Kupi Beungoh
Aceh dan Kepemimpinan Militer (III) - Ali Mughayatsyah dan Detente 235 tahun
Pygmalion Mughayatsyah tidak berakhir dengan kematiannya, akan tetapi terus berlanjut berabad-abad kemudian.
Residu dari pikiran, langkah, dan tindakan Mughayatsyah menjadi sebuah variabel kunci eksistensi kerajaan Aceh berabad-abad kemudian.
Bangsa-bangsa Eropa yang tidak begitu banyak mendapat tantangan dalam menjajah tempat-tempat lain di Nusantara, tetap saja tidak menyerang dan menguasai Aceh lebih dari 234 tahun.
Padahal, semenjak mangkatnya Mughayatsyah, Aceh mengalami pasang surut yang berkelanjutan.
Kecuali kemunduran dan kehilangan wilayah, residu pygamalion Mughayatsyah memberikan “payung keamanan” untuk Aceh mendekati dua setengah abad.
Kecuali dengan Portugis, Aceh tidak pernah diserang dan menyerang Inggris, Perancis, maupun Belanda.
Yang terjadi bahkan hubungan diplomatik dan perdagangan dengan ketiga negara Eropa itu.

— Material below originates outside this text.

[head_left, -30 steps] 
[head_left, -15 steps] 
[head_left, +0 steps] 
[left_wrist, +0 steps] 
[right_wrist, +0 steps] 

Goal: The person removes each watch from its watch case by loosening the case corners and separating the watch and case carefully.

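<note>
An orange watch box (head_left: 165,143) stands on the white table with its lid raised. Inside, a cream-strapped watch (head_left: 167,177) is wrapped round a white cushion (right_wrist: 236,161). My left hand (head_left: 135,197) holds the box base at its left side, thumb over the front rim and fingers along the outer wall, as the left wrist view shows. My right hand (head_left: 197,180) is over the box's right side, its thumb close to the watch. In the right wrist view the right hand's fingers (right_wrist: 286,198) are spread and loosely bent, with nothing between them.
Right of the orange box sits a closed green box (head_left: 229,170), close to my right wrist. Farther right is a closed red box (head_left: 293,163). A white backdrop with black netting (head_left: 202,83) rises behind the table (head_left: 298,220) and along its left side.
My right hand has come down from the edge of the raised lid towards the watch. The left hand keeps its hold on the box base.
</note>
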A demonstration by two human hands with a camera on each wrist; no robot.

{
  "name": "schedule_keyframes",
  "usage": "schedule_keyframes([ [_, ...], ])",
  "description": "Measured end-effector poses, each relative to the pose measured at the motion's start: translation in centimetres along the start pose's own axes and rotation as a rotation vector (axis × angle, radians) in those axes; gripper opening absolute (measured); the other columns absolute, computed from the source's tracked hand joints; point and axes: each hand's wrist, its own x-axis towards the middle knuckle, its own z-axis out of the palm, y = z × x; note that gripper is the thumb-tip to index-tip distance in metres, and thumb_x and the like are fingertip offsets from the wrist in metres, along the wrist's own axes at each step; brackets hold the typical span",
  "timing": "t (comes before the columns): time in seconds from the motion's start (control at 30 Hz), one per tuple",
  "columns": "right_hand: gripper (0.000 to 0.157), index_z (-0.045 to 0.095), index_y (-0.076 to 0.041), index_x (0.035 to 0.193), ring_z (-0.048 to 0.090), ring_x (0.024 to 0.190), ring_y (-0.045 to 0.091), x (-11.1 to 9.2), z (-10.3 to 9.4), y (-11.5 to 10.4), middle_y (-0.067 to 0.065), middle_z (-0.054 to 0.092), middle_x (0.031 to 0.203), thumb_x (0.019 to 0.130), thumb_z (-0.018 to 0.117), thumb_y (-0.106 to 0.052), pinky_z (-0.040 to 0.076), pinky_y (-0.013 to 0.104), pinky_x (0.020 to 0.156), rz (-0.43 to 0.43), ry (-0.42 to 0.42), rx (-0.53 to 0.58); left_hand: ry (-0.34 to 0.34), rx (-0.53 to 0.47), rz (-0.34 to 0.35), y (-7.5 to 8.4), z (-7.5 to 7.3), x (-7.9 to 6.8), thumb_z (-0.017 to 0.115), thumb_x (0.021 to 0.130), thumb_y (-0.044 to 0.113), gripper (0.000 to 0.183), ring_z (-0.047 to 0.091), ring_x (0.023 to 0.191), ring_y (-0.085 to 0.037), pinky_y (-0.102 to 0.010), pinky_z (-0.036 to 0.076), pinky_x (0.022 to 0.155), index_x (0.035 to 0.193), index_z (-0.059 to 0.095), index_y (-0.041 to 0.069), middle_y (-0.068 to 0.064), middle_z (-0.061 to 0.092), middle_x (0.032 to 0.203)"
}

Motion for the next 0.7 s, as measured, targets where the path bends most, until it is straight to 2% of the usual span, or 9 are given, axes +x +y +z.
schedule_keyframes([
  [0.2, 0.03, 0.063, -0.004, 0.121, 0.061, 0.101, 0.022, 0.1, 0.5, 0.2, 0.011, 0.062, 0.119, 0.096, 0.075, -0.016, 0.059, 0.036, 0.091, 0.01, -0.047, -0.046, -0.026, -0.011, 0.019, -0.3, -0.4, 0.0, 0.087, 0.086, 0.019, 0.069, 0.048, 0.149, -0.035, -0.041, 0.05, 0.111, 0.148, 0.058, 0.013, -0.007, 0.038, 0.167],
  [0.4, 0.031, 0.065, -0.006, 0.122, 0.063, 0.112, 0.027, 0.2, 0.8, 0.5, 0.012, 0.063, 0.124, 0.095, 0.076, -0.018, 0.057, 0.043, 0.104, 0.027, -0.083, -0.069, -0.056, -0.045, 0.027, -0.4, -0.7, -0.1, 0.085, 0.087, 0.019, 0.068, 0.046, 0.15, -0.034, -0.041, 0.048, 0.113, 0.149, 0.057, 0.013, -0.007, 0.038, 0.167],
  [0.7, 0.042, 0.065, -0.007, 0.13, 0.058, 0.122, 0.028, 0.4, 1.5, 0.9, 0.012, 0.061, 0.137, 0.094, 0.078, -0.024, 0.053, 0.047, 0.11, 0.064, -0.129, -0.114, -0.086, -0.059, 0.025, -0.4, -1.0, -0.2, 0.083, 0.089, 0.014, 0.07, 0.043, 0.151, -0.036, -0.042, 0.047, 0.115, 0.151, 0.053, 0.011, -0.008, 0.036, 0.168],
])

Belanda pernah menerima duta besar Aceh, Abdul Hamid pada masa pangeran Mauris pada tahun 1602.
Menurut beberapa catatan Inggris pernah “berpikir” lama untuk Aceh, sampai akhirnya memutuskan untuk mengambil Pulau Penang pada tahun 1876.
Memang, ketika itu Aceh sangat lemah pada akhirnya, Aceh harus rela melihat Pulau Penang dan Kedah jatuh ke tangan Inggris.
Secara keseluruhan, kecuali dengan Portugis ada suasana saling tidak menyerang antara Aceh dengan kekuatan Eropa selama lebih dari dua abad itu.
Jikapun terjadi konflik dan ketegangan, seringkali hal itu berlangsung bukan di daratan Aceh.
Baru pada tahun 1872, Belanda memutuskan untuk menyerang Aceh, setelah menjadi sahabat dan mitra perdagangan selama lebih dari 250 tahun.
Sebagai catatan, rentang waktu perang Aceh dengan Belanda yang dimulai pada tahun 1872 berjarak cukup jauh dengan kehadiran Belanda di tempat lain di Nusantara.
Belanda menguasai Banten 1596 yang dikuti dengan Pulau Jawa, Maluku 1599, Sumatera Barat 1821, Bali 1849; Minahasa 1657, dan Makasar 1667.
Rentang waktu itu terjadi tidak lain dari efek Pygmalion yang dimulai pada masa Mughayatsyah.